* TASK INSTRUCTIONS *
For this exercise, reproduce the entries below exactly, but only from the line containing "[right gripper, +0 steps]" through the line containing "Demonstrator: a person", both included.

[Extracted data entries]
◇ ◇ ◇

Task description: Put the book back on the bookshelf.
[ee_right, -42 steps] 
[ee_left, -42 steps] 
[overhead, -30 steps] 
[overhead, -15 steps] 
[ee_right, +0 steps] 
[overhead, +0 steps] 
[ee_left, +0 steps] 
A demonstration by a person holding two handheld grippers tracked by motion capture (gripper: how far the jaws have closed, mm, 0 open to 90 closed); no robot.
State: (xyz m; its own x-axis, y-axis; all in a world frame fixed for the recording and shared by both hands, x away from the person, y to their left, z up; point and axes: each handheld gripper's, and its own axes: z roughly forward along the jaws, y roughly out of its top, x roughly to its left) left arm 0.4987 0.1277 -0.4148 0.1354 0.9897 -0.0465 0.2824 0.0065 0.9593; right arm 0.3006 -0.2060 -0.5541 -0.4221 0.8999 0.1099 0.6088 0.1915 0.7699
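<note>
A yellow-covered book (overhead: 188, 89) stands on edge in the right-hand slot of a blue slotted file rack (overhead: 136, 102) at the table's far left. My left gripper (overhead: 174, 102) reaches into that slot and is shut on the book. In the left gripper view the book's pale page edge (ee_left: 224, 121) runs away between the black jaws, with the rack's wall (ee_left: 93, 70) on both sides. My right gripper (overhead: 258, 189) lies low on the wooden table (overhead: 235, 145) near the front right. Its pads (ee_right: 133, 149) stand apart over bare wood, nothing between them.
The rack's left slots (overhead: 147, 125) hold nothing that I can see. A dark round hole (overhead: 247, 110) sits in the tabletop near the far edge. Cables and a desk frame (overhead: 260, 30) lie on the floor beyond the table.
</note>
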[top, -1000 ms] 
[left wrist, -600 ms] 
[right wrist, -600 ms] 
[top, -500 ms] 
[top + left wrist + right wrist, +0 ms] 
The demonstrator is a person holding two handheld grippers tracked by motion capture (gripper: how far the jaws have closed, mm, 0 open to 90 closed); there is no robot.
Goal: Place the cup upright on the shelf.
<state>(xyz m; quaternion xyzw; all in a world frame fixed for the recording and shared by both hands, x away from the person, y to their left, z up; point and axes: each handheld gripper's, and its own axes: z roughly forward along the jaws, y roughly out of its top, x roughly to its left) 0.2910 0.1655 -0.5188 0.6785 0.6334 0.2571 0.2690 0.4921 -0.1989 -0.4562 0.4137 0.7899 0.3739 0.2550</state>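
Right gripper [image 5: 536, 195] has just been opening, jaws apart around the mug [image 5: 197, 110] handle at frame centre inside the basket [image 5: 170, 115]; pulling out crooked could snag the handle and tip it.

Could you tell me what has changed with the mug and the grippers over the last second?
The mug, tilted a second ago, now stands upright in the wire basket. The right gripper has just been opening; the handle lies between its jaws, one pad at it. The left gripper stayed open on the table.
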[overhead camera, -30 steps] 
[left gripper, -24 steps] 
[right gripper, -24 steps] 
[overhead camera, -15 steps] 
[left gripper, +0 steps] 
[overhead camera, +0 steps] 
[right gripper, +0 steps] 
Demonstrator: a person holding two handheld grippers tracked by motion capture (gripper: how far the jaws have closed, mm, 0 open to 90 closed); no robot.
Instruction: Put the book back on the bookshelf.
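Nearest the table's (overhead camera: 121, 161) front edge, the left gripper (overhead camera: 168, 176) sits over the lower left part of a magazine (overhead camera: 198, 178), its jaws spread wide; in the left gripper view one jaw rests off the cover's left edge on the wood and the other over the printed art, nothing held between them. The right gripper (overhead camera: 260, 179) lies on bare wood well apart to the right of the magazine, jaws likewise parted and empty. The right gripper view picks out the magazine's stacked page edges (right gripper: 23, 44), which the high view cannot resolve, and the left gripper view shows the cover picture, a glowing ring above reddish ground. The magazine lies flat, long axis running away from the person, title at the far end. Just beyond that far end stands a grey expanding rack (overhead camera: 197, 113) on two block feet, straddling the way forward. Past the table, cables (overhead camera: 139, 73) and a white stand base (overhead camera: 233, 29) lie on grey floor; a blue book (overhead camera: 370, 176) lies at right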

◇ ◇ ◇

* ANSWER TO THIS TASK *
[right gripper, +0 steps] 
Demonstrator: a person holding two handheld grippers tracked by motion capture (gripper: how far the jaws have closed, mm, 0 open to 90 closed); no robot.

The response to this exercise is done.